### PROBLEM
Retype every entry word for word.

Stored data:
________________
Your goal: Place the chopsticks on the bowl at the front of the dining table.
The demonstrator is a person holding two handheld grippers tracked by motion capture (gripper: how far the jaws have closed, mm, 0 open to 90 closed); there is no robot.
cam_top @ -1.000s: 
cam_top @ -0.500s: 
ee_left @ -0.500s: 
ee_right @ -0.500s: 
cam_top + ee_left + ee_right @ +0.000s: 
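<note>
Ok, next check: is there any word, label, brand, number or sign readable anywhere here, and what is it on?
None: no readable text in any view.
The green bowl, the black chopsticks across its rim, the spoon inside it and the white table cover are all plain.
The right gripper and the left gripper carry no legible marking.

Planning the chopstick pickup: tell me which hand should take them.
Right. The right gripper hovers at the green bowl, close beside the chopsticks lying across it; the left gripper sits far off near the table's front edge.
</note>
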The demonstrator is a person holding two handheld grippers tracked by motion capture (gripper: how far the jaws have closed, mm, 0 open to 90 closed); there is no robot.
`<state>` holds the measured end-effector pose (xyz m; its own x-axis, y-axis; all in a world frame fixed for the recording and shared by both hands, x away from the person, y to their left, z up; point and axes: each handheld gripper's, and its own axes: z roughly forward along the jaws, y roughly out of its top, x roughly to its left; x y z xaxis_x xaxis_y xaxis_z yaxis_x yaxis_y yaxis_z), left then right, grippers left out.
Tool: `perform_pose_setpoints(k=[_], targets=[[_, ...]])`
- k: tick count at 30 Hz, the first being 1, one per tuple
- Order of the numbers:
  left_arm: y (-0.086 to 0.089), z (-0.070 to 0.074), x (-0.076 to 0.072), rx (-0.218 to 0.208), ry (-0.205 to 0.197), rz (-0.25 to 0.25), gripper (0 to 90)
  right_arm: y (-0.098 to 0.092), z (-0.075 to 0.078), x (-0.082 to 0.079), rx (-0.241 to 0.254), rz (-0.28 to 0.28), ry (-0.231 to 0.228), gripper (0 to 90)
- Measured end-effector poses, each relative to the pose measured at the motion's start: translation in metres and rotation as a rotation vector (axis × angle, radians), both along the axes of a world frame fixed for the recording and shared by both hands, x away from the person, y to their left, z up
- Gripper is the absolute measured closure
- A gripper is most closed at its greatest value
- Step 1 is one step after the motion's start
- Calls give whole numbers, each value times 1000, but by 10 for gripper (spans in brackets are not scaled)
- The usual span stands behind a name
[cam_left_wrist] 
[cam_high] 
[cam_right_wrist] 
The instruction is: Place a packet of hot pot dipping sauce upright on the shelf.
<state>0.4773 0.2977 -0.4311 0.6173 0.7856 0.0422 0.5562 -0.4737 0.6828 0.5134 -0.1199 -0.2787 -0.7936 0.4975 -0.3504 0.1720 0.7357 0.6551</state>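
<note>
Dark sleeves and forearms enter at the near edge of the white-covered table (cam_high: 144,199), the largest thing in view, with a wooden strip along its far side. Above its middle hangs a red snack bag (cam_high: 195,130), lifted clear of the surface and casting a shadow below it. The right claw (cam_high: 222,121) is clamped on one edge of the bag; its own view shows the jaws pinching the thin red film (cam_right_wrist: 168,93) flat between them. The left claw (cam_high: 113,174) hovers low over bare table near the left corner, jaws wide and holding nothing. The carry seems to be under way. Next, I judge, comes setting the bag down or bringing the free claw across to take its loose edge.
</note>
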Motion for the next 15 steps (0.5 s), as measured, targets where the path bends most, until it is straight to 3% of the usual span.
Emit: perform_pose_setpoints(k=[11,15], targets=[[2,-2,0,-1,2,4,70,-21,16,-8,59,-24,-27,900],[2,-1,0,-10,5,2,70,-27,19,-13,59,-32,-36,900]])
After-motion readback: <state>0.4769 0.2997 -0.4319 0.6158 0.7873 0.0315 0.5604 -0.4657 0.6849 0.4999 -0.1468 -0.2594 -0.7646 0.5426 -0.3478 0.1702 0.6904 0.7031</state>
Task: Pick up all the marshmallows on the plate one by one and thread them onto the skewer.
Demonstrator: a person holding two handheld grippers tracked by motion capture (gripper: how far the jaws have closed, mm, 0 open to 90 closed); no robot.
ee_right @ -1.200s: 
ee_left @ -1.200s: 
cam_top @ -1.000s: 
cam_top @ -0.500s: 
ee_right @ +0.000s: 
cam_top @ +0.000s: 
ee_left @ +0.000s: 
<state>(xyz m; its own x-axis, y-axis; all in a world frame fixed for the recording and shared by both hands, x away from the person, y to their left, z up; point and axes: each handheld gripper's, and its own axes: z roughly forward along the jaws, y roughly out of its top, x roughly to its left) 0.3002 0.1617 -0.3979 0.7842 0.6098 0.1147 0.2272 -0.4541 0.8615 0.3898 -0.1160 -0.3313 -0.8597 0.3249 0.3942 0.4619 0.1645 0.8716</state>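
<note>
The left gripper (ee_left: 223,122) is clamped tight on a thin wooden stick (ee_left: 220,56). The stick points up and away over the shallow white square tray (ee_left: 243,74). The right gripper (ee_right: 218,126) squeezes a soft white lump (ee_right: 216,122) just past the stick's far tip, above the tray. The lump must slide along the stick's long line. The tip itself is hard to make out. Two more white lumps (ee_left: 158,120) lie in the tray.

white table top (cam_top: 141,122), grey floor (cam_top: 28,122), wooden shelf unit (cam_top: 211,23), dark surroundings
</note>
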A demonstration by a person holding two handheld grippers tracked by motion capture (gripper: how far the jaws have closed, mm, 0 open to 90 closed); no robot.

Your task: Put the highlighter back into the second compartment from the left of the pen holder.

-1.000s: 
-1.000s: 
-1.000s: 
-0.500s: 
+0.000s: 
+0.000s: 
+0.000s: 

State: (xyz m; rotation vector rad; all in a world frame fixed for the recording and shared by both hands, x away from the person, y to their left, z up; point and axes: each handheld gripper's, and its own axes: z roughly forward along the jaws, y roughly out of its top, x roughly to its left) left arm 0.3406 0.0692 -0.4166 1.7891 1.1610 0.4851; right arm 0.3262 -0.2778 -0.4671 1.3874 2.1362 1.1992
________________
### WRITTEN ANSWER
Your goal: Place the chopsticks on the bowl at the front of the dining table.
The demonstrator is a person holding two handheld grippers tracked by motion capture (gripper: how far the jaws have closed, mm, 0 open to 90 closed); there is no robot.
cam_top @ -1.000s: 
cam_top @ -0.500s: 
ee_left @ -0.500s: 
ee_right @ -0.500s: 
cam_top + ee_left + ee_right @ +0.000s: 
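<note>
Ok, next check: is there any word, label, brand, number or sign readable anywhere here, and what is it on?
None: no readable text in any view.
The green bowl, the black chopsticks across its rim, the spoon inside it and the white table cover are all plain.
The right gripper and the left gripper carry no legible marking.

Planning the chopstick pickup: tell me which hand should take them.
Right. The right gripper hovers at the green bowl, close beside the chopsticks lying across it; the left gripper sits far off near the table's front edge.
</note>
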The demonstrator is a person holding two handheld grippers tracked by motion capture (gripper: how far the jaws have closed, mm, 0 open to 90 closed); there is no robot.
`<state>` holds the measured end-effector pose (xyz m; its own x-axis, y-axis; all in a world frame fixed for the recording and shared by both hands, x away from the person, y to their left, z up; point and axes: each handheld gripper's, and its own axes: z roughly forward along the jaws, y roughly out of its top, x roughly to its left; x y z xaxis_x xaxis_y xaxis_z yaxis_x yaxis_y yaxis_z), left then right, grippers left out.
Tool: `perform_pose_setpoints(k=[_], targets=[[_, ...]])`
- k: tick count at 30 Hz, the first being 1, one per tuple
- Order of the numbers:
  left_arm: y (-0.086 to 0.089), z (-0.070 to 0.074), x (-0.076 to 0.072), rx (-0.218 to 0.208), ry (-0.205 to 0.197), rz (-0.25 to 0.25), gripper (0 to 90)
  right_arm: y (-0.098 to 0.092), z (-0.075 to 0.078), x (-0.082 to 0.079), rx (-0.241 to 0.254), rz (-0.28 to 0.28), ry (-0.231 to 0.228), gripper (0 to 90)
- Measured end-effector poses, each relative to the pose measured at the motion's start: translation in metres and rotation as a rotation vector (axis × angle, radians), both along the axes of a world frame fixed for the recording and shared by both hands, x away from the person, y to their left, z up
- Gripper is the absolute measured closure
- A gripper is most closed at its greatest value
- Step 1 is one step after the motion's start
- Calls give whole numbers, each value times 1000, but by 10 for gripper (spans in brackets are not scaled)
- The usual span stands behind a name
[cam_left_wrist] 
[cam_high] 
[cam_right_wrist] 
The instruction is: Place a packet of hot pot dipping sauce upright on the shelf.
<state>0.4773 0.2977 -0.4311 0.6173 0.7856 0.0422 0.5562 -0.4737 0.6828 0.5134 -0.1199 -0.2787 -0.7936 0.4975 -0.3504 0.1720 0.7357 0.6551</state>
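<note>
Dark sleeves and forearms enter at the near edge of the white-covered table (cam_high: 144,199), the largest thing in view, with a wooden strip along its far side. Above its middle hangs a red snack bag (cam_high: 195,130), lifted clear of the surface and casting a shadow below it. The right claw (cam_high: 222,121) is clamped on one edge of the bag; its own view shows the jaws pinching the thin red film (cam_right_wrist: 168,93) flat between them. The left claw (cam_high: 113,174) hovers low over bare table near the left corner, jaws wide and holding nothing. The carry seems to be under way. Next, I judge, comes setting the bag down or bringing the free claw across to take its loose edge.
</note>
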Motion for the next 15 steps (0.5 s), as measured, targets where the path bends most, until it is straight to 3% of the usual span.
Emit: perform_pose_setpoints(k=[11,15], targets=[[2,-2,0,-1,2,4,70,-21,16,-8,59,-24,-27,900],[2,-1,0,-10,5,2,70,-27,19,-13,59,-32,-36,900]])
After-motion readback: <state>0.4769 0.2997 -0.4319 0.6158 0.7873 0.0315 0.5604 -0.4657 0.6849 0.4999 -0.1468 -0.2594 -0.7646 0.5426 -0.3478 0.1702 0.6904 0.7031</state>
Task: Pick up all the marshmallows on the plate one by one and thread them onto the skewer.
Demonstrator: a person holding two handheld grippers tracked by motion capture (gripper: how far the jaws have closed, mm, 0 open to 90 closed); no robot.
ee_right @ -1.200s: 
ee_left @ -1.200s: 
cam_top @ -1.000s: 
cam_top @ -0.500s: 
ee_right @ +0.000s: 
cam_top @ +0.000s: 
ee_left @ +0.000s: 
<state>(xyz m; its own x-axis, y-axis; all in a world frame fixed for the recording and shared by both hands, x away from the person, y to their left, z up; point and axes: each handheld gripper's, and its own axes: z roughly forward along the jaws, y roughly out of its top, x roughly to its left) 0.3002 0.1617 -0.3979 0.7842 0.6098 0.1147 0.2272 -0.4541 0.8615 0.3898 -0.1160 -0.3313 -0.8597 0.3249 0.3942 0.4619 0.1645 0.8716</state>
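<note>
The left gripper (ee_left: 223,122) is clamped tight on a thin wooden stick (ee_left: 220,56). The stick points up and away over the shallow white square tray (ee_left: 243,74). The right gripper (ee_right: 218,126) squeezes a soft white lump (ee_right: 216,122) just past the stick's far tip, above the tray. The lump must slide along the stick's long line. The tip itself is hard to make out. Two more white lumps (ee_left: 158,120) lie in the tray.

white table top (cam_top: 141,122), grey floor (cam_top: 28,122), wooden shelf unit (cam_top: 211,23), dark surroundings
</note>
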A demonstration by a person holding two handheld grippers tracked by motion capture (gripper: how far the jaws have closed, mm, 0 open to 90 closed); no robot.

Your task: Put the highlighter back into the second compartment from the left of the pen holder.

-1.000s: 
-1.000s: 
-1.000s: 
-0.500s: 
+0.000s: 
+0.000s: 
+0.000s: 

State: (xyz m; rotation vector rad; all in a world frame fixed for the recording and shared by both hands, x away from the person, y to their left, z up; point and axes: each handheld gripper's, and its own axes: z roughly forward along the jaws, y roughly out of its top, x roughly to its left) left arm 0.3406 0.0692 -0.4166 1.7891 1.1610 0.4851; right arm 0.3262 -0.2778 -0.4671 1.3874 2.1362 1.1992

At this stage, the exercise is finished.